Erdoğan then exhorted judges to investigate any political opponent who criticized his practice of imprisoning opponents. They were, he said, “interfering with the judiciary.” A notorious mafia boss associated with the ultranationalist MHP—the crucial junior member of Erdoğan’s ruling coalition—threatened the head of the CHP, the main opposition party. Erdoğan remained silent. A Turkish citizen who criticized this mafia boss on social media was promptly detained. A deputy leader of the MHP called members of the Kurdish-oriented HDP “a flock of insects that need to be killed.” The exiled journalist Can Dündar received a 27-year sentence in absentia for reporting that weapons were being smuggled across the border to Syria. At least 40 journalists were prosecuted in November alone. Not very reformist.
Parliament approved a new bill to prevent money laundering. It allows the Interior Ministry to seize NGOs with “links to terrorism,” a term so broadly defined under Turkish law that it can and has been used to arrest journalists, students, and politicians en masse, in some cases for reciting a poem. The Turkish cyber patrols that comb the web for violations of Turkish law filed charges against a citizen for calling the Interior Minister “bald.”
Turkey’s new social media law went into effect. It compels tech giants to open a local office to enforce Turkish court decisions, irrespective of the companies’ terms of service or views of freedom of expression. Facebook, YouTube, TikTok, Twitter, and Instagram were immediately fined ten million lira. Even though many Turkish journalists have escaped censorship by building audiences on YouTube, the companies promptly caved in the face of financial pressure and began deleting the objectionable content.
The European Court of Human Rights ordered the immediate release of the former head of the HDP, the opposition Kurdish party. Selahattin Demirtaş’ imprisonment, ruled the court, was incompatible with “the very core of a democratic society.” Erdoğan declared that the European Court’s rulings were not binding for Turkish ones; the Interior Minister declared its verdicts “meaningless,” leaving human rights campaigners sputtering. These prominent cases are just the tip of the iceberg: Turkey is holding thousands of political prisoners in punitive pre-trial detention.

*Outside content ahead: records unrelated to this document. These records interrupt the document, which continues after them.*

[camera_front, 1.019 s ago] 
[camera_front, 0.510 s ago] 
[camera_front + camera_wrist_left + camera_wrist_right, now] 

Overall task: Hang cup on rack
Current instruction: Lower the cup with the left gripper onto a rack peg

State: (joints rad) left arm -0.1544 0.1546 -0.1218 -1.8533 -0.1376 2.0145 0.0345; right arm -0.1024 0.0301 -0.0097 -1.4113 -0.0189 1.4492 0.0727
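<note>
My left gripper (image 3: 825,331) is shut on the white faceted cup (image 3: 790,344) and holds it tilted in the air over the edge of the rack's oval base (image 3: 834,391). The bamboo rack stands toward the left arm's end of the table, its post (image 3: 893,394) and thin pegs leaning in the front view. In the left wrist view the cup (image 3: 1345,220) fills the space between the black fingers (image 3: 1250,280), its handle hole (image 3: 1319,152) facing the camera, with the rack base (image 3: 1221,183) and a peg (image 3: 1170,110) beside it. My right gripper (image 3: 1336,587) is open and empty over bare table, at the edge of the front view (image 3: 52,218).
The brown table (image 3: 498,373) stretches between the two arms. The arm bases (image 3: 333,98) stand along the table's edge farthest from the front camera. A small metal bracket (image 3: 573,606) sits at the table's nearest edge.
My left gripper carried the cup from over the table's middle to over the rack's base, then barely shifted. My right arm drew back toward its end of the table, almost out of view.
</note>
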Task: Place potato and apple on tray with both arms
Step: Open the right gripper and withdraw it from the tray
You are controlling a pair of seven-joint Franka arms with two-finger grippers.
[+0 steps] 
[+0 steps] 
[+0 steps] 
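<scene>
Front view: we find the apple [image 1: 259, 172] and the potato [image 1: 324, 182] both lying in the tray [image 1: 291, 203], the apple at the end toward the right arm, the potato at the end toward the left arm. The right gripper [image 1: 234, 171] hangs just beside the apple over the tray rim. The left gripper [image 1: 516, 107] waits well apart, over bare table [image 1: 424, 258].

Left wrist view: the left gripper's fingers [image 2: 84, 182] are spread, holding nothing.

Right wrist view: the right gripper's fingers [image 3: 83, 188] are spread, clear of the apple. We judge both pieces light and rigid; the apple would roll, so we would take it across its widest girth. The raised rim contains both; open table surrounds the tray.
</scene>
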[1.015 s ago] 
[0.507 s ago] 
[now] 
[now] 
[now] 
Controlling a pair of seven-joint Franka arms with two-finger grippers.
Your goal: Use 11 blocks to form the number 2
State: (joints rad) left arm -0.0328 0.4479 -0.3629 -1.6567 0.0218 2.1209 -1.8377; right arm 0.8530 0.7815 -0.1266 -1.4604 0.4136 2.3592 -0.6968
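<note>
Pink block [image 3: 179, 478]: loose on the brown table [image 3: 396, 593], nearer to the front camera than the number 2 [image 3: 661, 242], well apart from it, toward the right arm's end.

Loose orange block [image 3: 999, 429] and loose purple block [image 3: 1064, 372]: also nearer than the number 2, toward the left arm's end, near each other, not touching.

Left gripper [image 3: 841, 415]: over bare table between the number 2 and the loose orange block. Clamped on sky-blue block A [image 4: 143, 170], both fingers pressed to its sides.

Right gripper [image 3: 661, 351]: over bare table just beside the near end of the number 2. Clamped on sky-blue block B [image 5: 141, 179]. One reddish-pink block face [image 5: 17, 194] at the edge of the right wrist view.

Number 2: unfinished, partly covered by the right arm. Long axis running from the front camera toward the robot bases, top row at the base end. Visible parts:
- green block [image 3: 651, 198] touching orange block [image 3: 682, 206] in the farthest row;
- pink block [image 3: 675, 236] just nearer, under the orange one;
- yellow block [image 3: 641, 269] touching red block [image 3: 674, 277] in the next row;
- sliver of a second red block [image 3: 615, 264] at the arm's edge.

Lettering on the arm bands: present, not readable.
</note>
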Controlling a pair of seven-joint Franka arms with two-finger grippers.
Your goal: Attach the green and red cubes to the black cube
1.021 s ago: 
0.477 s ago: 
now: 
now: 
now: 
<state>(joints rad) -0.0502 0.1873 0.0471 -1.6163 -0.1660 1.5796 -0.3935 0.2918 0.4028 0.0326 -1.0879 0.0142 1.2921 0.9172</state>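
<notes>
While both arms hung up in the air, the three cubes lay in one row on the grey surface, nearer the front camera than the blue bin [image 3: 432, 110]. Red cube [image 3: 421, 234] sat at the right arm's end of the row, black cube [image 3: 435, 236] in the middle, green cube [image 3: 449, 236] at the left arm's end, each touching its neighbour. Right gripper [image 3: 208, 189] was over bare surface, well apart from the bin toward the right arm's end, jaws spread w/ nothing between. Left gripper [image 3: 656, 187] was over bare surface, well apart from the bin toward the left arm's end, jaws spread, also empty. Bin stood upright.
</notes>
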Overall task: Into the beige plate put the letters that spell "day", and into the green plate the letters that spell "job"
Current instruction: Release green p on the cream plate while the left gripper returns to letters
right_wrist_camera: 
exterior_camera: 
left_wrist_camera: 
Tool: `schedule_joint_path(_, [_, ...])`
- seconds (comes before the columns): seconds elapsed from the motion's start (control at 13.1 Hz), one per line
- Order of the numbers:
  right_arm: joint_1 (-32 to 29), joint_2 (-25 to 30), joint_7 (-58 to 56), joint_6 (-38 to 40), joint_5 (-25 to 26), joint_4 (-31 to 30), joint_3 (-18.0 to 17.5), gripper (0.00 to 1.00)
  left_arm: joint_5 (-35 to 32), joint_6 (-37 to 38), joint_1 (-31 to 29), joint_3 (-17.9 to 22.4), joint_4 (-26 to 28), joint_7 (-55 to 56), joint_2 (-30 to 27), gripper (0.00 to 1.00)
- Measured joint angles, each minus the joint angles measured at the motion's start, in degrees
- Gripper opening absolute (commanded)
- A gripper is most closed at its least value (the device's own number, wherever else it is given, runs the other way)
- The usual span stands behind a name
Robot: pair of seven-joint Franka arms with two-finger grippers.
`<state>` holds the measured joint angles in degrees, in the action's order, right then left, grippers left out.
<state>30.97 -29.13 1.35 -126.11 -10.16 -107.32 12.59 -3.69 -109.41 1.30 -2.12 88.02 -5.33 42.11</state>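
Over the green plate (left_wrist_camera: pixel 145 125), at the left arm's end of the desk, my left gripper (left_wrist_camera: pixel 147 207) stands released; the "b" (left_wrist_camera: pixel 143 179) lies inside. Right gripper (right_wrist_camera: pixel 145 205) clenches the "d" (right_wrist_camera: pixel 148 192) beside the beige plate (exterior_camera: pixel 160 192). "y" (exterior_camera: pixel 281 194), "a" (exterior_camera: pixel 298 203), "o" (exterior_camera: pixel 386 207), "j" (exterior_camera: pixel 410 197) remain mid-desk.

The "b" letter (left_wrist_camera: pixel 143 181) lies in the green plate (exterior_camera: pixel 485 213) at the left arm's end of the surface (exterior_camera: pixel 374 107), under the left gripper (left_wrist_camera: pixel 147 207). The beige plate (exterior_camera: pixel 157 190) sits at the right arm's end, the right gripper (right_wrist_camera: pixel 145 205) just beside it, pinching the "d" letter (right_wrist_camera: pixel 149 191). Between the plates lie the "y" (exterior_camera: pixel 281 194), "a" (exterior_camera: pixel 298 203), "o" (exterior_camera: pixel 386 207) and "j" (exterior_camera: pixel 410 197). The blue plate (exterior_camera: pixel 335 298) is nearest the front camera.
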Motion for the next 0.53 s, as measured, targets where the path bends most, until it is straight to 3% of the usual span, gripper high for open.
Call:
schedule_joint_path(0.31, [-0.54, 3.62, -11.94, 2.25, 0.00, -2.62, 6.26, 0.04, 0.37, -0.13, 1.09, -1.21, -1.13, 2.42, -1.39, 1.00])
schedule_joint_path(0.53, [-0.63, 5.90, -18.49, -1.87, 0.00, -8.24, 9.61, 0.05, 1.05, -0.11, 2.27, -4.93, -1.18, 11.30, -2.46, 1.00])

At last, in mid-January, Erdoğan once again railed against high interest rates. Investors suddenly began to doubt the new Central Bank governor’s will or ability to resist Erdoğan’s pressure. The lira plummeted. The dream of the Reiset was over.
Europe needs Turkey to be politically stable, consistent and economically buoyant. But “needing” isn’t the same as “receiving.” Global power is rapidly shifting away from the West and reorganizing itself. Turkey is crucial to newly-emerging power configurations. Myths and wishful thinking do not help.
Europe and the Biden Administration should not kid themselves. There will never be democratic reforms in Turkey so long as Erdoğan is in power.
“Eager believers looked at the coffee grounds and saw—mirabile dictu!—Turkish democratic reforms. Why?“
We see what’s convenient.
Very shrewd and well done. May I offer a small edit? Instead of "But a 2018 presidential decree GAVE Erdoğan the power to appoint them directly …” would it not be more accurateto say "But IN a 2018 presidential decree Erdoğan TOOK the power to appoint them directly …?”.
How long before Erdoğan changes his title to “Caliph?"